== Provided data

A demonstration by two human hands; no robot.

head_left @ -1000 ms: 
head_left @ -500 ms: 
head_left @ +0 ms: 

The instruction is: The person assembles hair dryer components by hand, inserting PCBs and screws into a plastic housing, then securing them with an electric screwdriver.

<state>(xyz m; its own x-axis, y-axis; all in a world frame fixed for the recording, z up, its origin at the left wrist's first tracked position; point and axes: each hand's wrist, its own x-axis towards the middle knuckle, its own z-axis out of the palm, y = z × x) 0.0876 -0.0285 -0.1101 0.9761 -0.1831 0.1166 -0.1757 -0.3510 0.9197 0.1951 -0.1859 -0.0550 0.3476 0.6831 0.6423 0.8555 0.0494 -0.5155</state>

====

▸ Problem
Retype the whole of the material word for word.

▸ Task response
A demonstration by two human hands; no robot.

head_left @ -1000 ms: 
head_left @ -500 ms: 
head_left @ +0 ms: 

The instruction is: The person assembles hair dryer components by hand, inserting PCBs and screws into a plastic housing, then securing them with an electric screwdriver.

<state>(xyz m; its own x-axis, y-axis; all in a world frame fixed for the recording, z up, its origin at the left wrist's first tracked position; point and axes: each hand's wrist, its own x-axis towards the middle knuckle, its own z-axis out of the palm, y = z × x) 0.0876 -0.0285 -0.1101 0.9761 -0.1831 0.1166 -0.1757 -0.3510 0.9197 0.1951 -0.1859 -0.0550 0.3476 0.6831 0.6423 0.8555 0.0494 -0.5155</state>

That completes the exercise.